=== Data provided ===
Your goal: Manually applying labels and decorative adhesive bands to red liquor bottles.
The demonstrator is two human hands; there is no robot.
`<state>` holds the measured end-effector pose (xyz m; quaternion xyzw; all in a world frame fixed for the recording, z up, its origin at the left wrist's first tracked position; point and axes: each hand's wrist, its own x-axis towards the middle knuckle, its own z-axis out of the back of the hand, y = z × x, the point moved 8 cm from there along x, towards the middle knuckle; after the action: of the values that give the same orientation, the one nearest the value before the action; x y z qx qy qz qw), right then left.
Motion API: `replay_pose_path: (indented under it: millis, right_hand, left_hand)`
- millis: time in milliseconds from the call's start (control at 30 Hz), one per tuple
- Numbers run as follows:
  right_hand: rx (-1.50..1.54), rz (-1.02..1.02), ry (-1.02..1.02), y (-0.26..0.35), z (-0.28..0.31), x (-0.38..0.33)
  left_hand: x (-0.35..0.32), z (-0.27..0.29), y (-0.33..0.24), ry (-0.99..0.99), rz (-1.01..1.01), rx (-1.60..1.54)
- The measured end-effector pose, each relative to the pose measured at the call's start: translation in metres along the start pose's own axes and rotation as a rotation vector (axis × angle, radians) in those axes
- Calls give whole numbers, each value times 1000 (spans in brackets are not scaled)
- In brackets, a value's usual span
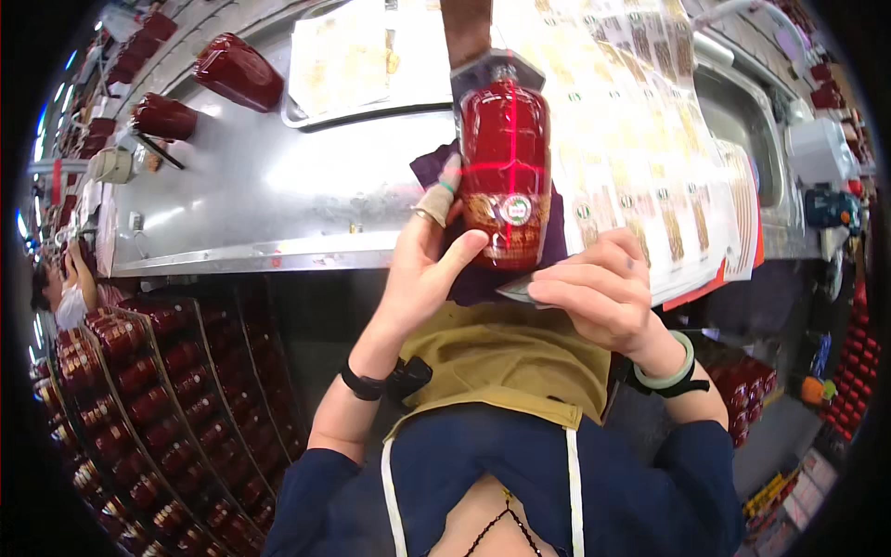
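A glossy red bottle [506, 158] lies on a dark purple cloth [429, 167], its neck pointing away from me against a dark angled holder [524, 71]. Crossed red light lines fall on its body, and a patterned gold label with a round white-and-green emblem sits near its base. My left hand [418, 255] grips the bottle's left side, thumb by the lower edge and a wrapped finger along the flank. Just right of the base, my right hand [599, 292] pinches a thin grey flat piece [516, 291], partly hidden by the fingers.
Label sheets [640, 167] cover the right of the metal table [251, 186], beside a sink [742, 121]. A white tray [302, 116] holds more sheets. Two dark red containers [237, 72] stand at left. Racks of red bottles [158, 408] fill the lower left; another person [70, 292] is at far left.
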<state>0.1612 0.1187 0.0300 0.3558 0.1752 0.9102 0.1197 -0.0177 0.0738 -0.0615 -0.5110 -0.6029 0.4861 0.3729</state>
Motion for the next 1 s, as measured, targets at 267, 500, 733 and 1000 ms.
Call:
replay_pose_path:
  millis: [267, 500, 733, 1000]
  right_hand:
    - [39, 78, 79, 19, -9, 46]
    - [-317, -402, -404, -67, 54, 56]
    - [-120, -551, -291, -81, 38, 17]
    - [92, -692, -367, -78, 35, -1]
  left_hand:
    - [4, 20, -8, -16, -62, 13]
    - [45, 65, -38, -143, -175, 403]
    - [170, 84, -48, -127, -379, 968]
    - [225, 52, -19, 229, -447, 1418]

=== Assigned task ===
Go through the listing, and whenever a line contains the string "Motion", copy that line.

=== Answer box ===
Motion API: `replay_pose_path: (indented under it: millis, right_hand, left_hand)`
Motion for the next 1 s, as measured, targets at 267, 500, 733 and 1000 ms.

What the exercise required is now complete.